— Faites valoir vos droits, monsieur ; ce n’est pas à nous qu’il appartient de les juger. Permettez-moi cependant d’éprouver quelque surprise en vous écoutant. Les principes que vous professez, votre apostolat, annonçaient un peu plus de désintéressement.
— Nous ne sommes plus au temps, reprit Timoléon, où les apôtres marchaient pieds nus à la conquête du monde. Aujourd’hui l’or est un levier, et je manquerais à mon apostolat en ne réclamant pas la richesse qui m’appartient.
En ce moment, la porte du salon s’ouvrit, et M. Levrault entra, pâle, houle versé, une lettre à la main.
— Je suis ruiné ! s’écria-t-il,
— Ruiné ! s’écrièrent à la fois Timoléon, Laure et la marquise.
— Ruiné, ruiné sans ressources ! reprit M. Levrault en se laissant tomber dans un fauteuil.
— Eh bien ! monsieur, lui dit Gaston sans s’émouvoir, reprenez la dot de votre fille.

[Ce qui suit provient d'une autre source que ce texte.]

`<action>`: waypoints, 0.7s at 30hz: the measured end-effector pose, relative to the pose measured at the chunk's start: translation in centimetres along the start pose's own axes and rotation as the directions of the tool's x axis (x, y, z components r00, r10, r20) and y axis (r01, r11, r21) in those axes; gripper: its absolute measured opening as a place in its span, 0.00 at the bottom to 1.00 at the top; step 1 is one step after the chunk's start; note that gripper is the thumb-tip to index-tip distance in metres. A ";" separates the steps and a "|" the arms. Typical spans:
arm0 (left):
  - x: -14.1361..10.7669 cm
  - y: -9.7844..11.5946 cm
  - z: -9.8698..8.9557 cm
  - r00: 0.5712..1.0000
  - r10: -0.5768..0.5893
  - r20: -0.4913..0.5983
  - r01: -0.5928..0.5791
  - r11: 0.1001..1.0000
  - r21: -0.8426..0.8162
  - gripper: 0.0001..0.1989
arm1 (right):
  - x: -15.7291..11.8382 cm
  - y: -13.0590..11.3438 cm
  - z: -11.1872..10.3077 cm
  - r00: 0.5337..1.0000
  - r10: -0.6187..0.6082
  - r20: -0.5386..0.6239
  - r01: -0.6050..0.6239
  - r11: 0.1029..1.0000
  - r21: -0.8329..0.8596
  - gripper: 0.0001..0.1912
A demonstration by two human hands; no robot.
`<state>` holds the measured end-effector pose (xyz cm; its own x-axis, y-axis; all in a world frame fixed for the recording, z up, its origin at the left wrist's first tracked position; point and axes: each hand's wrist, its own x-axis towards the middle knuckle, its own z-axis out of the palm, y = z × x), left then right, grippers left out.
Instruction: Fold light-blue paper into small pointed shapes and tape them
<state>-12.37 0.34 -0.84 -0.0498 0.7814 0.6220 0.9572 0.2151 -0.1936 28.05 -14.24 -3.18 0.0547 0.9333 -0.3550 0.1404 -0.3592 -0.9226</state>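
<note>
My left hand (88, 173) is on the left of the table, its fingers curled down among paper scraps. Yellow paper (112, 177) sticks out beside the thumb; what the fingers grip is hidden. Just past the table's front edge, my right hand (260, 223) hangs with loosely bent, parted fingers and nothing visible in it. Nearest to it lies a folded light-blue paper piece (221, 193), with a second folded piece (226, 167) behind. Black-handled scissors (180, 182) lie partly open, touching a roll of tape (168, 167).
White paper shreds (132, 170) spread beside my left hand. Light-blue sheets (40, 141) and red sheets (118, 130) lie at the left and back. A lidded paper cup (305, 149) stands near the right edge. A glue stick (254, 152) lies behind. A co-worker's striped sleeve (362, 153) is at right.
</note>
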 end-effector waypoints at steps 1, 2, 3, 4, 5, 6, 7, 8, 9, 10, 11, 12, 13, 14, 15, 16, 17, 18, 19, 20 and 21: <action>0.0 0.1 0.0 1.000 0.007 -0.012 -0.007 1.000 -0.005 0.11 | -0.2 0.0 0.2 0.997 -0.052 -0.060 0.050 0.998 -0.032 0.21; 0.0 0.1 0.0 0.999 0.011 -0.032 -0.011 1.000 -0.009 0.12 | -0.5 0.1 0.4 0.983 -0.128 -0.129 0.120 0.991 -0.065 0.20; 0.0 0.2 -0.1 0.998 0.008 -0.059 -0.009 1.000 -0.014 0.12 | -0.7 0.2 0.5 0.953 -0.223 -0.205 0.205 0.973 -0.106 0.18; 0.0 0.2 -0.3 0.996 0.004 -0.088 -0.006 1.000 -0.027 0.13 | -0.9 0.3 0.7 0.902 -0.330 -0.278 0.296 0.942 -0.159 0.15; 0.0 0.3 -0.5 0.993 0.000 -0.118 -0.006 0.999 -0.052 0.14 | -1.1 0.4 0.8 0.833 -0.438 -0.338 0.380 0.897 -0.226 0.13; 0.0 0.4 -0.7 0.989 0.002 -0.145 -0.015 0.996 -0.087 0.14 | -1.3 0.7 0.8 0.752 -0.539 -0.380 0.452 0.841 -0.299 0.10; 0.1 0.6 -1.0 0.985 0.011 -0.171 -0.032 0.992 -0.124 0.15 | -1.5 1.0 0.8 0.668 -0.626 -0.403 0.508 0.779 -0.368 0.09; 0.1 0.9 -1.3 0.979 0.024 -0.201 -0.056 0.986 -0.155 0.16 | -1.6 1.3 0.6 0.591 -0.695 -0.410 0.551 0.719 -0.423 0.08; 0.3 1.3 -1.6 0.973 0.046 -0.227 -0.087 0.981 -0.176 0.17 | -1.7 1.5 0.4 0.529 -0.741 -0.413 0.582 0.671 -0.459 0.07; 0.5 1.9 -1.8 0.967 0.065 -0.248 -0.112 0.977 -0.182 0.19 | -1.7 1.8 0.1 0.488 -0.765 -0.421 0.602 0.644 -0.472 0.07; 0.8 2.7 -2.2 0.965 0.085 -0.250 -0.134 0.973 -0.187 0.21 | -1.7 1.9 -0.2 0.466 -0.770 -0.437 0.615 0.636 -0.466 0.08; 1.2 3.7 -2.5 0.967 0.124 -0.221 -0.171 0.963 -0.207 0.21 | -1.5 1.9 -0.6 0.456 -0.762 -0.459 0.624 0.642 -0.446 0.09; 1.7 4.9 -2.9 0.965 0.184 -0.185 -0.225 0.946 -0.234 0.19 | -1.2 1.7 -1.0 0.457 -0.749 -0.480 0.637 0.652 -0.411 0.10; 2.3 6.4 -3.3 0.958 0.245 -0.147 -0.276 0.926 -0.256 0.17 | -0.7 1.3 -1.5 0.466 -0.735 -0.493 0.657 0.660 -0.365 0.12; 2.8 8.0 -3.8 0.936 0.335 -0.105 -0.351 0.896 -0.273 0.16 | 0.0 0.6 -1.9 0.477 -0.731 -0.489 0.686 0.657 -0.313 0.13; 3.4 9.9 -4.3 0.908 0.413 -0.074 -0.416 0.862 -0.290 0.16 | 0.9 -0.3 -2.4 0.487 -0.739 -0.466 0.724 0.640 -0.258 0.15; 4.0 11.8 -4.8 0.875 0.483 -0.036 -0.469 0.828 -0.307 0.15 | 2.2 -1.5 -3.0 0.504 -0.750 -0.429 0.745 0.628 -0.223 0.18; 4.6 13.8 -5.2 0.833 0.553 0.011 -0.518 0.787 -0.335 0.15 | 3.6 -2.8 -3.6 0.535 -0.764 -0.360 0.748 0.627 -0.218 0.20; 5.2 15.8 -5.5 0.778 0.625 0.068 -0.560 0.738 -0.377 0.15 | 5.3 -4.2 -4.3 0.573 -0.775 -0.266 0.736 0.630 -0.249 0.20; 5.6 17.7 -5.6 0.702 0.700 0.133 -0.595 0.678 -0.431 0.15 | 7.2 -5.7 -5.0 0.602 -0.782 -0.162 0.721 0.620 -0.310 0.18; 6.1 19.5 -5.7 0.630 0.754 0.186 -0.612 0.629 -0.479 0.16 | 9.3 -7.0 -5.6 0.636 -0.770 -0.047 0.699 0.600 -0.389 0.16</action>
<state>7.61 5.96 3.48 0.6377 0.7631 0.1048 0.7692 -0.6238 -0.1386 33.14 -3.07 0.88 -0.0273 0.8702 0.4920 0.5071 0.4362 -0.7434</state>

— La dot de ma fille ? répondit M. Levrault. Lisez vous-même la nouvelle qui m’arrive à l’instant.
La dot de Laure venait d’être engloutie dans une faillite.
— Il ne me reste plus, continua-t-il, qu’à vous offrir l’hospitalité dans le château Levrault.
— Et mes cent mille écus ! cria Timoléon d’une voix de stentor. Mort et damnation ! Le destin s’acharne donc contre moi. Couler en vue du port ! Ruiné avant d’avoir joui de rien !… Mais vous ne parlez pas sérieusement, vous n’êtes pas ruiné de fond en comble : il vous reste bien quelque chose ?
— Il me reste, en Bretagne, un château lézardé où je vous offre à tous un asile.
— Moi, vous suivre en Bretagne ! moi, vivre dans un repaire d’aristocrates ! Jamais, s’écria Timoléon. Solon Marche-toujours va se remettre en route. Puisque vous n’avez pas cent mille écus à me donner pour enseigner pacifiquement la vérité sociale, à la grâce de Dieu ! je reprends mon fusil ; j’aurai toujours une place à la table et sous le toit de mes frères.
Huit jours après, Laure et Gaston, M. Levrault et la marquise partaient tous quatre dans la diligence Laffitte et Caillard. Laure n’avait plus le titre qu’elle avait payé de sa dot ; Gaston n’avait plus la richesse qu’il avait payé de son nom.